Although the House of Windsor failed to give asylum to Tsar Nicholas II and his family, British royals were deeply shocked when the Bolsheviks murdered their Russian relatives in 1918 and refused all contact with the Soviet Union. But Russia's reforms have allowed for a gradual rapprochement, beginning with a trip by the Princess Royal to Moscow last year. The visit by the Queen, much sought by President Boris Yeltsin, should finally heal any outstanding bitterness between Britain and Russia.
The remains of the last Romanovs, exhumed from a pit in Yekaterinburg where the murders took place, and identified in Britain, are soon to join those of the earlier tsars whose tombs Prince Charles saw in the St Peter and Paul Fortress overlooking the River Neva. In the evening, he went on to hear Tchaikovsky's opera The Queen of Spades at the Mariinsky Theatre whose company, one of the best in Russia these days, was reported to have delayed a tour of Italy so they could entertain him.
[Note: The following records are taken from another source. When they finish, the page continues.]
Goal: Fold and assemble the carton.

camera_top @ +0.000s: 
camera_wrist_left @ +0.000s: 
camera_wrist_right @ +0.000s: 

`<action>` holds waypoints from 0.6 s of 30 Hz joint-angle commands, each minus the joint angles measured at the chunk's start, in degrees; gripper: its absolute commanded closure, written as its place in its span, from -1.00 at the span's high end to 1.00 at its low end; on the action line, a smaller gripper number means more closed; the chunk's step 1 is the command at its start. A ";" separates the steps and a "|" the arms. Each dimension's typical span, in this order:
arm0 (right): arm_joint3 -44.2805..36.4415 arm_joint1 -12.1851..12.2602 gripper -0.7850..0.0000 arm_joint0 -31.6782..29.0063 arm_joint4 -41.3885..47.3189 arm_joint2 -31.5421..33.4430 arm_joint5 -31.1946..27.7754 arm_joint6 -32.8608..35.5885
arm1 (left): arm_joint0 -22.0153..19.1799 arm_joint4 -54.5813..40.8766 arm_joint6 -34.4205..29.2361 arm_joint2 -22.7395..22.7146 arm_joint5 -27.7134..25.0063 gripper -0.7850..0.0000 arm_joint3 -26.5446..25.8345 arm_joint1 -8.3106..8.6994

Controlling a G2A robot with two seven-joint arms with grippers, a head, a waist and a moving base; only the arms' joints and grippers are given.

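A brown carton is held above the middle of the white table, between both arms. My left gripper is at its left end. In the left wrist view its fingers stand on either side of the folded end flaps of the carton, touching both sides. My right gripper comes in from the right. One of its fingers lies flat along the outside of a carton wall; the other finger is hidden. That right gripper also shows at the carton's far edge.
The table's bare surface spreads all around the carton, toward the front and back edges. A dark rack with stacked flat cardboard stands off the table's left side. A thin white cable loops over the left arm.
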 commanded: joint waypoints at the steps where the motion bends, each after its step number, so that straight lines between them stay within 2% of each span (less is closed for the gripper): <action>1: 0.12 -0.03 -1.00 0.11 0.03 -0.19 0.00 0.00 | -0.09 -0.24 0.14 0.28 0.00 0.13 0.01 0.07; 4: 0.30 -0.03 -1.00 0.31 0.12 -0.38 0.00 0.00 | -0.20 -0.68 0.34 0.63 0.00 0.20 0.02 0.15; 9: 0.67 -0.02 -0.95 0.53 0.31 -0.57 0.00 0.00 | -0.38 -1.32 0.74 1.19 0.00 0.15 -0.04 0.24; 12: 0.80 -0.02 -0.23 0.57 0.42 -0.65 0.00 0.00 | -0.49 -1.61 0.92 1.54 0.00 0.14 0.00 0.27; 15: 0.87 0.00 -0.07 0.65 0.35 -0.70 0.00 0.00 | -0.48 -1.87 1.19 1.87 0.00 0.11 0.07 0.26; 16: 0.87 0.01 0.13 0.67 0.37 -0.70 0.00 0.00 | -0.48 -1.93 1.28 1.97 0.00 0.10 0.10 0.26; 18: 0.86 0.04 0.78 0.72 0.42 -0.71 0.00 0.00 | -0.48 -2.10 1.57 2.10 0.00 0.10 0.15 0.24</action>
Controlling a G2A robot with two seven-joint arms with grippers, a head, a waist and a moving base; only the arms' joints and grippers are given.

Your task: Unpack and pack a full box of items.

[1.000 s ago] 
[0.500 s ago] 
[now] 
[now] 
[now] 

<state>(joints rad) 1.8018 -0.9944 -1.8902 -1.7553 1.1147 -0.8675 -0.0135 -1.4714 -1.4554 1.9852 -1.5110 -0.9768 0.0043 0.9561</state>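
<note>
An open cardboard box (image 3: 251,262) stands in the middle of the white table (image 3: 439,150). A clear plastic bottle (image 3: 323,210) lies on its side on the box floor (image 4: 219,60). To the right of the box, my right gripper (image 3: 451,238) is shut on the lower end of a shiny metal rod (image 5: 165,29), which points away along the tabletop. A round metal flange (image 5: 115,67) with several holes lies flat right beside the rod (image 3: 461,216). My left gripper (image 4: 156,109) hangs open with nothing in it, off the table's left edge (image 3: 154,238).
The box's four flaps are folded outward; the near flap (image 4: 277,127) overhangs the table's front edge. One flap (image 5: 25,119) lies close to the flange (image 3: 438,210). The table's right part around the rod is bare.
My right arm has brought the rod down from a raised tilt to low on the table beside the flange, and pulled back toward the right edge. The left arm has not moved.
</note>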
The Prince had earlier arrived by private jet for the first British royal visit to St Petersburg in exactly 100 years. The last was also by a Prince of Wales, the future King Edward VII. He came for the wedding of his uncle Nicholas, who in 1894 was still a Grand Duke and not yet Tsar.
Although Prince Charles loves history and heritage, those organising his visit have been at pains to emphasise that the focus is on the future and, in particular, on helping to develop Russian business. He is president of an organisation called the Prince of Wales Business Leaders' Forum, which already has staff in St Petersburg.
As well as opening a British consulate in the city, which should facilitate travel to Britain for people living over a wide area of northern Russia, and visiting a branch of Littlewoods, a pioneer among Western firms here, the Prince will also have talks with the liberal mayor, Anatoly Sobchak, who is trying to restore St Petersburg to its old position as a financial centre and Russia's window on the West.
Mr Sobchak, who played host to the heirs of the Romanovs when they came home for a visit recently and who knows how to put on a good show, will no doubt steer Prince Charles well clear of situations where he might see the mafia gangs, who have turned St Petersburg into one of the most crime- ridden cities in the new Russia.